As a sequel to last week’s post on what Horkheimer and Adorno’s Dialectic of Enlightenment has to do with “the Enlightenment,” I thought it might make sense to consider what, if any, rationale there might be for a discussion of the “culture industry” in a book that purports to say something about the vicissitudes of enlightenment (admittedly, an “enlightenment” that is rather broadly defined).

The account of the culture industry has become both the most influential and – for many of those in the field of “cultural studies” it helped to spawn – the most disliked part of Dialectic of Enlightenment. But though the chapter tends to get hammered for what is seen as its high-handed dismissal of popular culture, it is perhaps the one part of the book where Horkheimer’s hope for an analysis that would be (as he put in his letter to Felix Weil of March 10, 1942) “filled to the brim with historical and economic material” came closest to fulfillment. As David Jenemann demonstrated in Adorno in America (a book that is obligatory reading for anyone remotely interested in Adorno) much of what critics see as evidence of Adorno’s alleged “Mandarin sensibilities” turns out to be testimony to his deep immersion in, and faithful reproduction of, the often bizarre language employed by those who labored in the service of the culture industry. Likewise, the portrait of Hollywood as a world dominated by rackets, patronage relations, and grotesque forms of self-assertion was hardly unique to Dialectic of Enlightenment. Much the same picture can be found in the memoirs of those émigrés who found refuge in Hollywood, accounts that Horkheimer and Adorno would likely have heard at first hand. It bears remembering that Horkheimer’s next door neighbor on D’Este Drive in Pacific Palisades was friends with William (née Wilhelm) Dieterle, the director of The Story of Louis Pasteur, The Life of Emile Zola, Juarez, and Doctor Erlich’s Magic Bullet. The Horkheimers, it turns out, spent quite a few Saturday evenings with the Dieterles. Finally, the idea that the Hollywood studio system was a vertically integrated monopoly that had succeeded in establishing an iron grip on the entire process of film-making, from production to distribution, was something more than a theory dreamed up by a couple of grumpy émigré intellectuals: it was abundantly confirmed in the extended legal struggle that would culminate (a year after the publication of Dialectic of Enlightenment) in United States v. Paramount Pictures Inc. Horkheimer and Adorno could have submitted the chapter as an amicus brief. The question that concerns me here, however, has less to do with what the chapter tells us about Hollywood than with what it’s doing in a book called Dialectic of Enlightenment.

The problem of making sense of what is going on starts with the term “culture industry” itself. As Robert Hullot-Kentor has noted, it is important to remember that what we are dealing with is a single German word — Kulturindustrie — that jambs together two words that come from different semantic universes. In doing so, it produces the very model of a dialectical concept. These two words don’t belong together. There’s a tension between them that is overcome only by whatever force is smashing them into each other. In other words, it is a word that ought to sound strange, but — unfortunately — no longer does. A minor, though likely inadequate remedy, would be to get rid of the space and try using cultureindustry (after all, that’s its hash tag).

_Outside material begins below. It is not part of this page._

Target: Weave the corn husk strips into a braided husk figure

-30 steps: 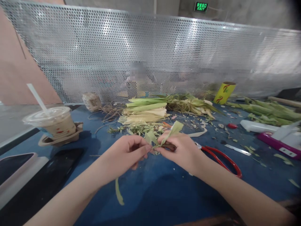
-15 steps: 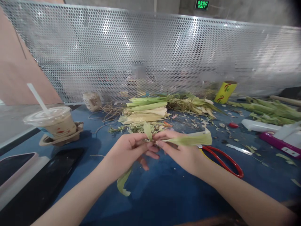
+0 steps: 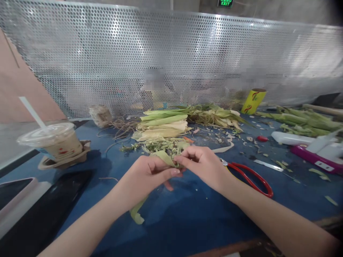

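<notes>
My left hand is closed on a pale green corn husk strip. One end of the strip bends over the fingers, and a loose tail hangs below the palm. Thumb and fingers of my right hand pinch the husk close to the left fingertips, where the hands meet. The pinched part is small and partly hidden by the fingers. Just beyond lie small dried green sprigs and a neat stack of flat corn husks. Red-handled scissors rest beside my right wrist.
At left stand a lidded drink cup in a cardboard holder and a black slab. Twine, loose husks, a yellow roll, a blade and a purple-and-white tool lie farther off. A perforated metal screen closes the back.
The husk end that stretched rightward over my right hand now curls over at the left fingers. My right fingers have shifted to pinch it there. The view has turned slightly.
</notes>
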The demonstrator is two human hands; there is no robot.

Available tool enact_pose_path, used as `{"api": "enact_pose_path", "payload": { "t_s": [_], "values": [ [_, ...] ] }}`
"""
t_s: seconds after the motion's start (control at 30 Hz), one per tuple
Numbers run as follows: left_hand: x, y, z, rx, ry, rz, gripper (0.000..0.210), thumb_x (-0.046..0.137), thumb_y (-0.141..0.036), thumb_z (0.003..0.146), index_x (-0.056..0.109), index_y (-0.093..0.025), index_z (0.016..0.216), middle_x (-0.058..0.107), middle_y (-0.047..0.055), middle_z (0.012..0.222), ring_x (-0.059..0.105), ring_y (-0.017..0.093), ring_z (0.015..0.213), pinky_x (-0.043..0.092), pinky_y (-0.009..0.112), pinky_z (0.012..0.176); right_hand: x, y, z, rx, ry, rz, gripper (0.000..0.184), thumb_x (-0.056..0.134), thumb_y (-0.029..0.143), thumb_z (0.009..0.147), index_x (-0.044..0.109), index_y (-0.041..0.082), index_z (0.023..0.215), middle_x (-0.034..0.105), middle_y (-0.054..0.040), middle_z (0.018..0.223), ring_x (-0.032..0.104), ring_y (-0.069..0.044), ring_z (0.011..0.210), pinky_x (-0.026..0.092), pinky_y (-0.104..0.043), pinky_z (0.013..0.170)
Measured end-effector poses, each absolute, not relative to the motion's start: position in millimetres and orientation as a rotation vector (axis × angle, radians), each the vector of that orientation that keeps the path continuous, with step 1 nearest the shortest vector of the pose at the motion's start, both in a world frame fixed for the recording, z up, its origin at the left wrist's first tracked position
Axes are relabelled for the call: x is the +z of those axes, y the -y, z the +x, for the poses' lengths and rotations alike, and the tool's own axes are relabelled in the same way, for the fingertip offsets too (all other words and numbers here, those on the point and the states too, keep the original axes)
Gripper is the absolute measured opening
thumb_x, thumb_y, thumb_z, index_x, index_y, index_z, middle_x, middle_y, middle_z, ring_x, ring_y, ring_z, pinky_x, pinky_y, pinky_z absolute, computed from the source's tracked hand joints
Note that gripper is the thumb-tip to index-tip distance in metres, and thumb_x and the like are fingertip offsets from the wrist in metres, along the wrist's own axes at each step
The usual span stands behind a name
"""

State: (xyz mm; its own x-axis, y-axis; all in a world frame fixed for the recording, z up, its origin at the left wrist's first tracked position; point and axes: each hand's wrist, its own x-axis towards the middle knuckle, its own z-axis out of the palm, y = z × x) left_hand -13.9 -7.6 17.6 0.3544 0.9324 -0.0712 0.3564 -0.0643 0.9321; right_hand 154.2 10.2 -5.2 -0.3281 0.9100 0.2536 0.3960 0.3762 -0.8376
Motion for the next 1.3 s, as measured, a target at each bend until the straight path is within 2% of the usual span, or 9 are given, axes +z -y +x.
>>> {"api": "enact_pose_path", "payload": {
  "t_s": [0.13,0.27,0.47,0.6,0.7,0.83,1.07,1.2,1.3],
  "values": [
    [13,4,-15,0.858,-1.221,1.527,0.016,0.068,-0.030,0.065,0.070,-0.017,0.074,0.072,0.004,0.074,0.062,0.014,0.047,0.053,0.025,0.051,-2,-5,155,0.845,1.975,-1.029,0.027,0.041,0.029,0.085,0.059,0.017,0.069,0.061,-0.0003,0.067,0.054,-0.011,0.062,0.040,-0.020,0.055],
    [12,6,-10,1.022,-1.244,1.347,0.018,0.065,-0.031,0.068,0.063,-0.013,0.063,0.070,0.004,0.064,0.065,0.018,0.057,0.055,0.027,0.054,-1,-2,155,0.844,1.976,-0.979,0.013,0.049,0.022,0.081,0.061,0.019,0.078,0.064,0.0006,0.073,0.056,-0.010,0.061,0.042,-0.019,0.054],
    [11,6,-8,1.087,-1.083,1.104,0.016,0.066,-0.027,0.068,0.062,-0.013,0.065,0.067,0.001,0.060,0.064,0.014,0.059,0.055,0.025,0.064,-2,1,153,0.591,2.021,-0.940,0.008,0.055,0.017,0.078,0.062,0.017,0.075,0.063,-0.0003,0.073,0.058,-0.010,0.066,0.043,-0.018,0.059],
    [9,5,-12,1.044,-0.979,1.023,0.012,0.063,-0.025,0.073,0.063,-0.012,0.073,0.068,0.003,0.061,0.064,0.014,0.061,0.054,0.026,0.065,-3,1,155,0.423,2.057,-0.865,0.006,0.055,0.015,0.078,0.061,0.017,0.076,0.061,0.0006,0.070,0.055,-0.008,0.063,0.042,-0.017,0.059],
    [7,5,-13,1.052,-0.966,0.986,0.011,0.062,-0.022,0.074,0.061,-0.012,0.068,0.067,0.003,0.058,0.063,0.013,0.058,0.054,0.025,0.062,-5,0,156,0.386,2.100,-0.788,0.007,0.054,0.014,0.080,0.058,0.017,0.076,0.061,-0.0002,0.072,0.056,-0.009,0.067,0.043,-0.017,0.062],
    [8,7,-10,1.068,-0.974,0.962,0.014,0.060,-0.019,0.076,0.059,-0.012,0.064,0.067,0.004,0.058,0.063,0.013,0.057,0.053,0.024,0.060,-8,1,157,0.374,2.131,-0.761,0.008,0.050,0.013,0.081,0.055,0.018,0.077,0.060,-0.0015,0.075,0.056,-0.011,0.070,0.043,-0.020,0.064],
    [16,9,-8,0.999,-0.967,0.891,0.016,0.055,-0.024,0.080,0.062,-0.013,0.073,0.070,0.009,0.068,0.066,0.018,0.068,0.053,0.027,0.063,-5,0,157,0.393,2.076,-0.903,0.008,0.050,0.011,0.078,0.052,0.018,0.074,0.055,-0.0003,0.069,0.050,-0.010,0.060,0.040,-0.021,0.057],
    [14,8,-11,0.951,-0.930,0.979,0.012,0.058,-0.024,0.078,0.062,-0.014,0.076,0.070,0.007,0.073,0.065,0.016,0.071,0.052,0.029,0.072,-3,0,156,0.469,2.038,-0.919,0.008,0.049,0.012,0.078,0.052,0.017,0.074,0.053,0.0018,0.063,0.047,-0.008,0.056,0.038,-0.018,0.053],
    [12,8,-10,0.968,-0.985,1.021,0.014,0.060,-0.027,0.075,0.061,-0.014,0.071,0.066,0.003,0.064,0.063,0.014,0.065,0.052,0.028,0.069,-3,0,155,0.591,2.010,-0.934,0.008,0.048,0.016,0.080,0.052,0.018,0.073,0.055,0.0016,0.064,0.049,-0.008,0.057,0.039,-0.017,0.053]
  ]
}}
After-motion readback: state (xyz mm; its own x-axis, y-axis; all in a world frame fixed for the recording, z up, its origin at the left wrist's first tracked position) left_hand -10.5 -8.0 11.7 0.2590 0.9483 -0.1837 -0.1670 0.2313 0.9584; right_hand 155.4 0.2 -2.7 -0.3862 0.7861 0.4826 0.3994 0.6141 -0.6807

Before Horkheimer and Adorno released Kulturindustrie onto an unsuspecting world, Horkheimer had written an article that, bowing to the convention of his day, spoke of “mass culture” (see “Art and Mass Culture,” Studies in Philosophy and Social Science IX:2 (1941) 290–304). If you run an nGram for “mass culture,” “culture industry,” and “popular culture,” the results are about what you’d expect (but let’s do it anyway, if only for the perverse pleasure of dropping an nGram into a discussion of Dialectic of Enlightenment):

MC, PD, CINo one should be surprised that “popular culture” — so inoffensive, so unthreatening, so affirmative, so unlikely to get anyone in any trouble or keep anyone from getting tenure, so warm and cuddly, so … so … so … popular — quickly established a commanding lead over “mass culture,” a word from the wrong side of the tracks. Predictably, Horkheimer and Adorno’s compound only begins to rise from obscurity at the moment when it turns into a sort of shibboleth by which those of us who fool ourselves into thinking that we understand Dialectic of Enlightenment recognize one another.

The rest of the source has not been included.